National Institute of Information and Communications Technology


Hiromasa Takemura, a researcher in Center for Information and Neural Networks (CiNet), NICT has proposed a new method named “Ensemble Tractography”, which improves the performance to identify white matter pathways from living human brains. This method aims to combine the advantage of multiple tractography methods in order to overcome the limitation arises from selecting a single tractography algorithm and parameter settings. This method will contribute to advance future studies to understand the nature of massive information transmission throughout white matter pathways in the human brain.

Ensemble Tractography
Ensemble Tractography

The human brain comprises a number of white matter pathways involved with the communication between distant brain regions. Recent advances in diffusion magnetic resonance imaging (diffusion MRI) and tractography enable us to identify white matter pathways from the living human brain. This progress opens a new avenue for studying human white matter in relation to disease, development and behaviors.
Tractography estimates the trajectory of white matter pathways by tracking the orientation of diffusion MRI signal in each data point. Nowadays, a variety of tractography algorithms and softwares are widely used, each of which estimates white matter pathways based on different computational principles. In any algorithm, users are asked to select parameter values for performing the tractography. As a common practice, users chose a specific algorithm and a parameter set in order to analyze the diffusion MRI data. Choosing an algorithm and parameter settings poses a great challenge, as the results will significantly depend on that choice.
The top and middle panels of the figure below illustrate this problem. The panels show the estimates of white matter pathways using the same dataset with different parameters in tractography. In the top panel, a short-range pathway (U-fibers) is clearly identified whereas a long-range pathway (Inferior Longitudinal Fasciculus; ILF) is not well supported. In the middle panel, the ILF is clearly supported whereas the U-fiber is not. Thus, even when we analyze the same dataset, the estimates of the white matter pathways significantly depend on how we chose the parameters.

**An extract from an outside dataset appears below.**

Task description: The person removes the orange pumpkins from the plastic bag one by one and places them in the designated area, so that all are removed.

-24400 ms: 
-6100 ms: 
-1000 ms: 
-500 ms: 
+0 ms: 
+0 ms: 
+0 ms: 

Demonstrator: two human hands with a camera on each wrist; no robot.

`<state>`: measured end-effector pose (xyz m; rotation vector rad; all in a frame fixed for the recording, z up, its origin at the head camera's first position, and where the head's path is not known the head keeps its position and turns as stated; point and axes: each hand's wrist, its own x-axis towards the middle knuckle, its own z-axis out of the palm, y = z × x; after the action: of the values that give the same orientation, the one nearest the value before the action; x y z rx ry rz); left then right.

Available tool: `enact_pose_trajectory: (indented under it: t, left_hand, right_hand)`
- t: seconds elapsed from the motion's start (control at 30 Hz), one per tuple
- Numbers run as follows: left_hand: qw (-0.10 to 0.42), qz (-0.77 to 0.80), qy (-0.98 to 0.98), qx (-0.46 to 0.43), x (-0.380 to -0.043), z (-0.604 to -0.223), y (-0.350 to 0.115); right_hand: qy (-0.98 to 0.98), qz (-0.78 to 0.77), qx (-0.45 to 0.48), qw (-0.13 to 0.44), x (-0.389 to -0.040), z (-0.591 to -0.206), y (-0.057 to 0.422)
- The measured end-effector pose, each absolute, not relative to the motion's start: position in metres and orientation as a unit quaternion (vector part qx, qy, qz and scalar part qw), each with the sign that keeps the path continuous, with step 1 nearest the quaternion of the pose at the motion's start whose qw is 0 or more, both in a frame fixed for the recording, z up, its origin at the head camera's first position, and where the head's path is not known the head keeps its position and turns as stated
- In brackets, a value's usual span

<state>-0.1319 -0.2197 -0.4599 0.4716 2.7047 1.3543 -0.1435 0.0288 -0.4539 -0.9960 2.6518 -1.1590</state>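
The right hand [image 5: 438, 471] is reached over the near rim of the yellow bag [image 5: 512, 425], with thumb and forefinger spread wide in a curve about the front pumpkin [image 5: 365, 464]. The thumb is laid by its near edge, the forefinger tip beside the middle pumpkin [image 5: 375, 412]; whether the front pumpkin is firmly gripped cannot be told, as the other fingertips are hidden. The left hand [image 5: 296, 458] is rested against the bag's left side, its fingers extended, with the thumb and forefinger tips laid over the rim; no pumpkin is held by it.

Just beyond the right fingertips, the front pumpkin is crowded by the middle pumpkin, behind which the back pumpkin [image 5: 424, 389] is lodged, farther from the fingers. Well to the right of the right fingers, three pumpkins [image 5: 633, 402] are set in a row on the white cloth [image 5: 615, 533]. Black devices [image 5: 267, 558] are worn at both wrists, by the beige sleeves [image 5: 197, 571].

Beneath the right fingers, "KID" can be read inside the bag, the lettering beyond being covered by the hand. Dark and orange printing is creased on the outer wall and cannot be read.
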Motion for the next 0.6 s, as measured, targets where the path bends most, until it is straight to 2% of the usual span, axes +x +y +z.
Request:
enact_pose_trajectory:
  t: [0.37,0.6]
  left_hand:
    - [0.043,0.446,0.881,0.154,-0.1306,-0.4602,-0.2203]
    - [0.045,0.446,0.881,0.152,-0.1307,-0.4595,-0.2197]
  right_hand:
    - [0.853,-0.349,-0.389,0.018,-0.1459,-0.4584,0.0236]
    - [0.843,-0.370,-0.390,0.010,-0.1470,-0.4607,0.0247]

Researchers have noted that this dependency makes it difficult for interpreting tractography results in a neurobiological context.
In this research, Hiromasa Takemura and collaborators (Franco Pestilli, Indiana Univ.; Cesar Caiafa, CONICET; Brian Wandell, Stanford Univ.) proposed a new method named “Ensemble Tractography”. In this method, white matter pathways are estimated using multiple algorithms and parameter settings, and the results are combined to create a super-set candidate model of white matter pathways. Next, Linear Fascicle Evaluation (LiFE; Pestilli et al., 2014, Nat Methods) is applied to select the valid pathways from the candidate model. Essentially, Ensemble Tractography enables us to take advantages from multiple methods; a super-set candidate is created, and LiFE selects the valid estimates from candidate.
The bottom panel in the figure describes the white matter pathways identified by Ensemble Tractography. Ensemble Tractography identified both U-fiber and the ILF, whereas conventional tractography with single parameter setting is biased to one or the other (top and middle panels). Moreover, Hiromasa and colleagues also showed that Ensemble Tractography provides higher model accuracy of white matter connections as compared with previous methods.
This paper appeared in the journal PLOS Computational Biology on February 4, 2016.

Future perspectives

Ensemble Tractography addresses a widely recognized problem with tractography methods, namely, that the results depend significantly on the choice of algorithms and parameters. This advancement will improve the quality and reliability of tractography results, providing further opportunities for a more complete understanding about how information is transmitted in the human brain.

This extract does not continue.